### [PROBLEM DESCRIPTION]
Below are the records; count the lines that include the string "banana" and give only that number.

### [EXTRACTED RECORDS]
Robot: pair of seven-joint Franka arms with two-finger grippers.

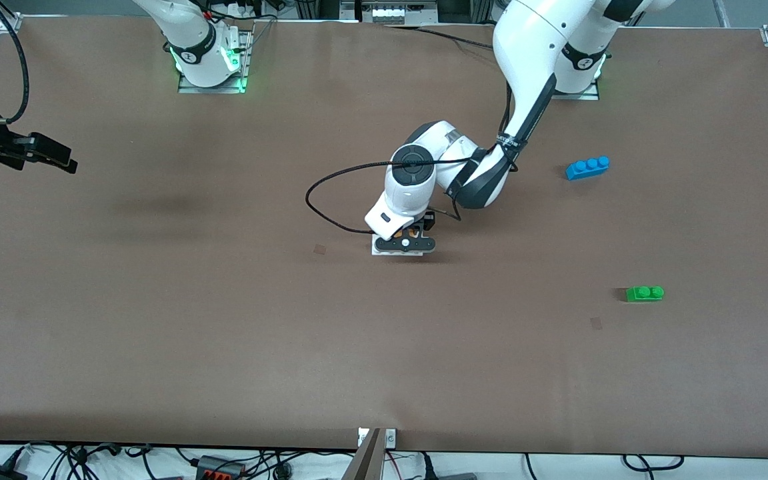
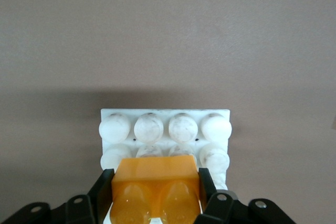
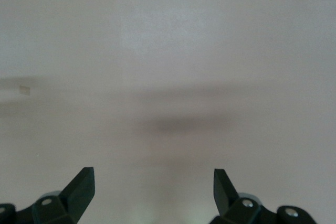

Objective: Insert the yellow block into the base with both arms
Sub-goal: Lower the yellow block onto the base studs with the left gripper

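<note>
My left gripper [image 1: 405, 244] is low at the middle of the table, shut on the yellow block [image 1: 416, 231]. In the left wrist view the fingers [image 2: 106, 182] clamp the two short sides of the block [image 2: 155, 192], with the gripper's middle between them [image 2: 155, 176]. The block sits on the white studded base [image 2: 165, 127], covering the middle studs nearest the gripper. One full row and the outer studs of a second row show past it. In the front view only the base's edge [image 1: 379, 251] shows under the hand. My right gripper [image 1: 57, 159] hangs open and empty [image 3: 153, 177] over bare table at the right arm's end.
A blue three-stud brick [image 1: 587, 167] lies toward the left arm's end of the table. A green two-stud brick [image 1: 645, 293] lies nearer the front camera than the blue one. A black cable [image 1: 331, 213] loops off the left wrist beside the base.
</note>
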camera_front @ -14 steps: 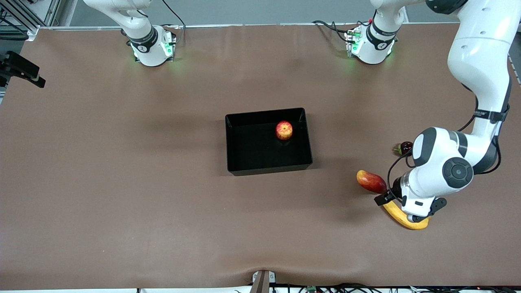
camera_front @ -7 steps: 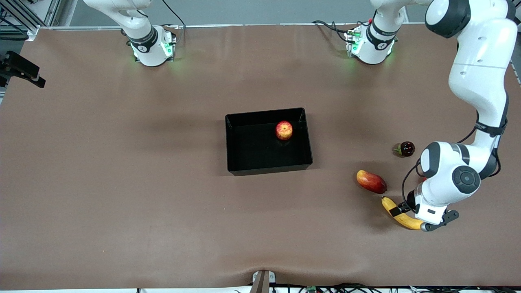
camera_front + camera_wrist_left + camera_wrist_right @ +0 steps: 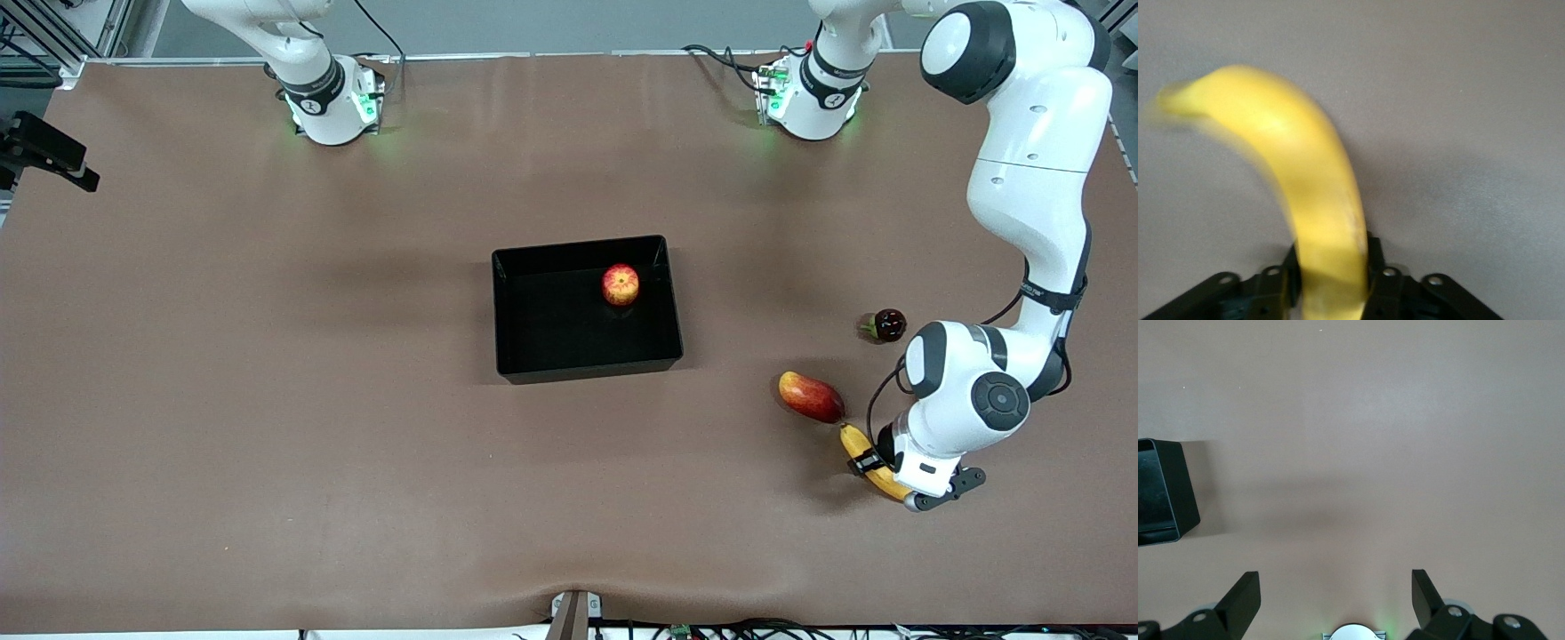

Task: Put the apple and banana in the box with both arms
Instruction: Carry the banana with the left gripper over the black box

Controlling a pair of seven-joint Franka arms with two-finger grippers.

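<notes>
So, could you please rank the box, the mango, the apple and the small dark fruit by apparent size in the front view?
1. Box, by far the largest.
2. Mango.
3. Apple.
4. Small dark fruit, slightly smaller than the apple.

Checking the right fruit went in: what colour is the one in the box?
Red with yellow blotches, the apple in the black box; front view shows it best.
</notes>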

### [RESPONSE]
2